Dataset extract:
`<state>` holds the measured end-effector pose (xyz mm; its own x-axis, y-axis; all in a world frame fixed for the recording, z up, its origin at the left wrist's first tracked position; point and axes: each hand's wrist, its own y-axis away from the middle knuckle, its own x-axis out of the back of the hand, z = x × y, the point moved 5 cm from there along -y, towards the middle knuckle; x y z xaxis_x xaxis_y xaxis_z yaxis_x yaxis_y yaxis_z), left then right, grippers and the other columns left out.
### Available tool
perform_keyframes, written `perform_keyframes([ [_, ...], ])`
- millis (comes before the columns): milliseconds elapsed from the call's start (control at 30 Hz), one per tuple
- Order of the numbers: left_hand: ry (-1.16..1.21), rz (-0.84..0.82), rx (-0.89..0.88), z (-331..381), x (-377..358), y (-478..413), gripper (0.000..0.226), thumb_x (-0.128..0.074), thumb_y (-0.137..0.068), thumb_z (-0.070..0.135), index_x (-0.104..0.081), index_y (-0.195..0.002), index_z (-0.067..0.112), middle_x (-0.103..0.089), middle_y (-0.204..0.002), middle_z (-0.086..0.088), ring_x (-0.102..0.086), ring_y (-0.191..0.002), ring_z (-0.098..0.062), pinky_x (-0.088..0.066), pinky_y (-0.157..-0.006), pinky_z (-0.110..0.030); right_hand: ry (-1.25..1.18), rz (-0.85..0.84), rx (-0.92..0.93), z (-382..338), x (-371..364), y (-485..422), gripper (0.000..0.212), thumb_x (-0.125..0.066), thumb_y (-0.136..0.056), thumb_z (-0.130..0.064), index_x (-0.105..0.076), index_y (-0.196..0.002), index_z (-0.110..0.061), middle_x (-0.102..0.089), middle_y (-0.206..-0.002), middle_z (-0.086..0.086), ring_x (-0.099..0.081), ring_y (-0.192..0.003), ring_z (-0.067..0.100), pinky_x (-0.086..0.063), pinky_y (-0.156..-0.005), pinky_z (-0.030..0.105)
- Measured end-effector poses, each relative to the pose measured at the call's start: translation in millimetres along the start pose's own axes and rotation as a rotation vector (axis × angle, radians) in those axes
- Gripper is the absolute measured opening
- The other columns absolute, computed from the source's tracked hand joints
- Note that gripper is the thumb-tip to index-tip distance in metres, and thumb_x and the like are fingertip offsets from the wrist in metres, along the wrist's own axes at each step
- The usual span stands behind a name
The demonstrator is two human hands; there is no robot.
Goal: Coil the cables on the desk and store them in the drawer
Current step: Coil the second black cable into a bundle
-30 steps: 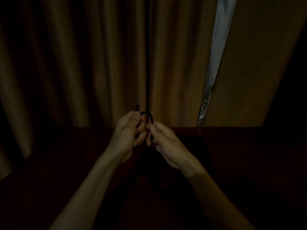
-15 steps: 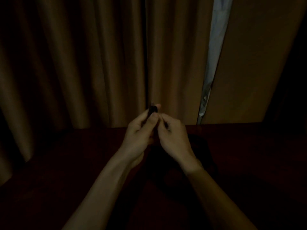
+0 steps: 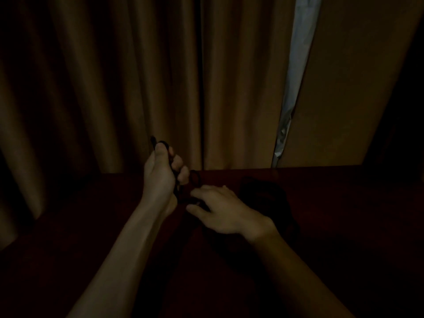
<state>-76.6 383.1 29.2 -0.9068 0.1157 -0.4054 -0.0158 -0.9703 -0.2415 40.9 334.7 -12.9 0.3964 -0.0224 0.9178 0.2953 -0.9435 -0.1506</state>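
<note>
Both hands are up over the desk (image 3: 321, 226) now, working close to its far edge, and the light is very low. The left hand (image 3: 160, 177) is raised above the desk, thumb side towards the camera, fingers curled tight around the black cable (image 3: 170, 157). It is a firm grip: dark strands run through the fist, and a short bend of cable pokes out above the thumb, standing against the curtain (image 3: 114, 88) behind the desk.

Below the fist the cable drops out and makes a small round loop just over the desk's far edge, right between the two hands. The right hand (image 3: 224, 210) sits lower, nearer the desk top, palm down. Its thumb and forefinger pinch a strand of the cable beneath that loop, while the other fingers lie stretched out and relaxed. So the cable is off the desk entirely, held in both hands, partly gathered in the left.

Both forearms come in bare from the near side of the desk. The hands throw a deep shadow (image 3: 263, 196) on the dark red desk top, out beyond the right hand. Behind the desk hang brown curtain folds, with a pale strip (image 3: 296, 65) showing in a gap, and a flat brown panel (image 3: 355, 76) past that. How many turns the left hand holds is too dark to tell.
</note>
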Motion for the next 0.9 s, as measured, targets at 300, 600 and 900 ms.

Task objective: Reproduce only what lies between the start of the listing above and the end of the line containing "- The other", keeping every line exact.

Response to the task:
`<state>` holds the measured end-effector pose (xyz mm; its own x-axis, y-axis; all in a world frame fixed for the recording, z up, its origin at the left wrist's first tracked position; point and axes: each hand's wrist, its own y-axis away from the middle knuckle, its own x-axis out of the back of the hand, z = x × y, the point moved 5 cm from there along -y, towards the middle knuckle; x y z xaxis_x xaxis_y xaxis_z yaxis_x yaxis_y yaxis_z), left then right, grippers and the other columns left out.
### Available tool
perform_keyframes, written `perform_keyframes([ [_, ...], ])`
- millis (comes before the columns): milliseconds elapsed from the call's start (control at 30 Hz), one per tuple
- Order of the numbers: left_hand: ry (-1.16..1.21), rz (-0.84..0.82), rx (-0.89..0.88), z (-331..381), x (-377..358), y (-478..413), gripper (0.000..0.226), thumb_x (-0.128..0.074), thumb_y (-0.137..0.068), thumb_z (-0.070..0.135), index_x (-0.104..0.081), index_y (-0.195..0.002), index_z (-0.067..0.112), middle_x (-0.103..0.089), middle_y (-0.204..0.002), middle_z (-0.086..0.088), ring_x (-0.102..0.086), ring_y (-0.191..0.002), ring_z (-0.098..0.062), pinky_x (-0.088..0.066), pinky_y (-0.157..-0.006), pinky_z (-0.110..0.030); right_hand: ry (-1.25..1.18), rz (-0.85..0.84), rx (-0.92..0.93), z (-382..338), x (-371..364), y (-485..422), gripper (0.000..0.212), thumb_x (-0.125..0.066), thumb_y (-0.136..0.056), thumb_z (-0.130..0.064), index_x (-0.105..0.076), index_y (-0.196..0.002), index_z (-0.110..0.061), middle_x (-0.102..0.089), middle_y (-0.206..-0.002), middle_z (-0.086..0.086), ring_x (-0.099..0.081), ring_y (-0.192..0.003), ring_z (-0.067..0.100), pinky_x (-0.086..0.063), pinky_y (-0.156..-0.005), pinky_z (-0.030..0.105)
- Measured end-effector poses, each relative to the pose measured at the call's start: translation in millimetres along the start pose's own axes and rotation as a rotation vector (axis × angle, radians) in those axes
- Gripper is the absolute measured opening
- The other columns absolute, computed from the source's tracked hand joints

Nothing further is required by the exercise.